The data below needs to be returned exactly, line for line.

┏━━

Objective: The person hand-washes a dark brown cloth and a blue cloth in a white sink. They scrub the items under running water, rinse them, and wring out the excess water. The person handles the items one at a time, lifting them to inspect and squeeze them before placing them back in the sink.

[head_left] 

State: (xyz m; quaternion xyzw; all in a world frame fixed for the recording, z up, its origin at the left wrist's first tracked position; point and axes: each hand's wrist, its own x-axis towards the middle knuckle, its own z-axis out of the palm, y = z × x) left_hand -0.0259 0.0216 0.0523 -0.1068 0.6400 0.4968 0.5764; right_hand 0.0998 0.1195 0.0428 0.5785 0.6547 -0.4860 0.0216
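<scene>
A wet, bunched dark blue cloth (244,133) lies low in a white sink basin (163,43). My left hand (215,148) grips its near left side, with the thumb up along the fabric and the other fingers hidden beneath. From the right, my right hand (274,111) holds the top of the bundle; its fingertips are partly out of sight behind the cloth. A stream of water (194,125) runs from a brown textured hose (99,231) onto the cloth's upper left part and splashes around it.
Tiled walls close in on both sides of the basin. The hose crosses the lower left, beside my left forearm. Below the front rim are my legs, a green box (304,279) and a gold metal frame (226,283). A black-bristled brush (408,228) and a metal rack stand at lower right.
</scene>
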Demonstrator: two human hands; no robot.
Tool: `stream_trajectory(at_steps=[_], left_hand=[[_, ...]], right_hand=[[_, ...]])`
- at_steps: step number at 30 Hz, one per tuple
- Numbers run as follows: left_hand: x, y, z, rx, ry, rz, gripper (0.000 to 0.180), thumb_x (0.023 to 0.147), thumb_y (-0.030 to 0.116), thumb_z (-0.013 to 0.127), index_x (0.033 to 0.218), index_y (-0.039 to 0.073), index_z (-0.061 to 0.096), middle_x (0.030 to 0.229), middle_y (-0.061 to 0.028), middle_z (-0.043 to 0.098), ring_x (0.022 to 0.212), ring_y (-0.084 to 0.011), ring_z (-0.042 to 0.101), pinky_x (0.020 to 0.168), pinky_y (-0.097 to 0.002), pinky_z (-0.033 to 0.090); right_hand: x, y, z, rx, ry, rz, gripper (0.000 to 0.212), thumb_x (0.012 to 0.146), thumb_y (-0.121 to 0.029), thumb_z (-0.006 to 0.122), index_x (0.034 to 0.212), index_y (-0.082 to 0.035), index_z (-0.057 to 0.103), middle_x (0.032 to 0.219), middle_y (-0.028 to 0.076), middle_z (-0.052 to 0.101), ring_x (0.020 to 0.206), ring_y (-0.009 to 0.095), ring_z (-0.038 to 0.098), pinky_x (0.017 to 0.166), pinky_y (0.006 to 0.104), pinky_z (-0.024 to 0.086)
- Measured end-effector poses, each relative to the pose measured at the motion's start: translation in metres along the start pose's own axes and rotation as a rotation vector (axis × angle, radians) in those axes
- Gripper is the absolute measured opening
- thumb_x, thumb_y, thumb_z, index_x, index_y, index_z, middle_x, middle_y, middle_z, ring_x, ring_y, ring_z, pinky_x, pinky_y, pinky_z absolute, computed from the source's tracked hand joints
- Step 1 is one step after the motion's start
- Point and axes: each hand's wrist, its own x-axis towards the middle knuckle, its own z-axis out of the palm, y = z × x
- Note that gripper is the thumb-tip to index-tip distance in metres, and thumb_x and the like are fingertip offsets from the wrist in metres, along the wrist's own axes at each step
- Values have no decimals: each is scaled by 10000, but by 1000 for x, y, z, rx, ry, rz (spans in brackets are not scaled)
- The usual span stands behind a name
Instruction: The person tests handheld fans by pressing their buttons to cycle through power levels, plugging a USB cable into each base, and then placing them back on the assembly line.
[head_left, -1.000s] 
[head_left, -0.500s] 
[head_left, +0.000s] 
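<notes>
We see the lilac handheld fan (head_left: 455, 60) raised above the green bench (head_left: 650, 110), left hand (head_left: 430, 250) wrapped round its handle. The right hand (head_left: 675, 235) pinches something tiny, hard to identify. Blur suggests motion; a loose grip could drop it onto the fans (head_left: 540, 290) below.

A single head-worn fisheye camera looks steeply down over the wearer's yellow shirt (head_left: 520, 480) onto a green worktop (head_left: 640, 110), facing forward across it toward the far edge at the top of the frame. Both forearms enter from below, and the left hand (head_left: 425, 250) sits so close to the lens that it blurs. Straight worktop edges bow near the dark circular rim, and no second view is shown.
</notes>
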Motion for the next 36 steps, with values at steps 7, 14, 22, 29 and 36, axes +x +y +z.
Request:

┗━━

- [Answer box]
Objective: The person hand-washes a dark brown cloth and a blue cloth in a white sink. They scrub the items under running water, rinse them, and wring out the excess water. The person handles the items one at a time, lifting them to inspect and squeeze them before placing them back in the sink.

[head_left] 

State: (xyz m; quaternion xyzw; all in a world frame fixed for the recording, z up, its origin at the left wrist's first tracked position; point and axes: each hand's wrist, its own x-axis towards the middle knuckle, its own z-axis out of the palm, y = z × x) left_hand -0.0259 0.0216 0.0523 -0.1068 0.6400 0.4968 0.5764; right_hand 0.0998 0.1195 0.0428 0.5785 0.6547 -0.4860 0.0216
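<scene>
A wet, bunched dark blue cloth (244,133) lies low in a white sink basin (163,43). My left hand (215,148) grips its near left side, with the thumb up along the fabric and the other fingers hidden beneath. From the right, my right hand (274,111) holds the top of the bundle; its fingertips are partly out of sight behind the cloth. A stream of water (194,125) runs from a brown textured hose (99,231) onto the cloth's upper left part and splashes around it.
Tiled walls close in on both sides of the basin. The hose crosses the lower left, beside my left forearm. Below the front rim are my legs, a green box (304,279) and a gold metal frame (226,283). A black-bristled brush (408,228) and a metal rack stand at lower right.
</scene>
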Demonstrator: two human hands; no robot.
Tool: `stream_trajectory(at_steps=[_], left_hand=[[_, ...]], right_hand=[[_, ...]])`
- at_steps: step number at 30 Hz, one per tuple
- Numbers run as follows: left_hand: x, y, z, rx, ry, rz, gripper (0.000 to 0.180), thumb_x (0.023 to 0.147), thumb_y (-0.030 to 0.116), thumb_z (-0.013 to 0.127), index_x (0.033 to 0.218), index_y (-0.039 to 0.073), index_z (-0.061 to 0.096), middle_x (0.030 to 0.229), middle_y (-0.061 to 0.028), middle_z (-0.043 to 0.098), ring_x (0.022 to 0.212), ring_y (-0.084 to 0.011), ring_z (-0.042 to 0.101), pinky_x (0.020 to 0.168), pinky_y (-0.097 to 0.002), pinky_z (-0.033 to 0.090); right_hand: x, y, z, rx, ry, rz, gripper (0.000 to 0.212), thumb_x (0.012 to 0.146), thumb_y (-0.121 to 0.029), thumb_z (-0.006 to 0.122), index_x (0.034 to 0.212), index_y (-0.082 to 0.035), index_z (-0.057 to 0.103), middle_x (0.032 to 0.219), middle_y (-0.028 to 0.076), middle_z (-0.052 to 0.101), ring_x (0.020 to 0.206), ring_y (-0.009 to 0.095), ring_z (-0.038 to 0.098), pinky_x (0.017 to 0.166), pinky_y (0.006 to 0.104), pinky_z (-0.024 to 0.086)
- Measured end-effector poses, each relative to the pose measured at the motion's start: translation in metres along the start pose's own axes and rotation as a rotation vector (axis × angle, radians) in those axes
- Gripper is the absolute measured opening
- thumb_x, thumb_y, thumb_z, index_x, index_y, index_z, middle_x, middle_y, middle_z, ring_x, ring_y, ring_z, pinky_x, pinky_y, pinky_z absolute, computed from the source's tracked hand joints
- Step 1 is one step after the motion's start
- Point and axes: each hand's wrist, its own x-axis towards the middle knuckle, its own z-axis out of the palm, y = z × x
- Note that gripper is the thumb-tip to index-tip distance in metres, and thumb_x and the like are fingertip offsets from the wrist in metres, along the wrist's own axes at each step
- Values have no decimals: each is scaled by 10000, but by 1000 for x, y, z, rx, ry, rz (spans in brackets are not scaled)
- The usual span stands behind a name
Instruction: The person tests handheld fans by pressing their buttons to cycle through power levels, plugging a USB cable into each base, and then placing them back on the assembly line.
[head_left, -1.000s] 
[head_left, -0.500s] 
[head_left, +0.000s] 
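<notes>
We see the lilac handheld fan (head_left: 455, 60) raised above the green bench (head_left: 650, 110), left hand (head_left: 430, 250) wrapped round its handle. The right hand (head_left: 675, 235) pinches something tiny, hard to identify. Blur suggests motion; a loose grip could drop it onto the fans (head_left: 540, 290) below.

A single head-worn fisheye camera looks steeply down over the wearer's yellow shirt (head_left: 520, 480) onto a green worktop (head_left: 640, 110), facing forward across it toward the far edge at the top of the frame. Both forearms enter from below, and the left hand (head_left: 425, 250) sits so close to the lens that it blurs. Straight worktop edges bow near the dark circular rim, and no second view is shown.
</notes>
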Motion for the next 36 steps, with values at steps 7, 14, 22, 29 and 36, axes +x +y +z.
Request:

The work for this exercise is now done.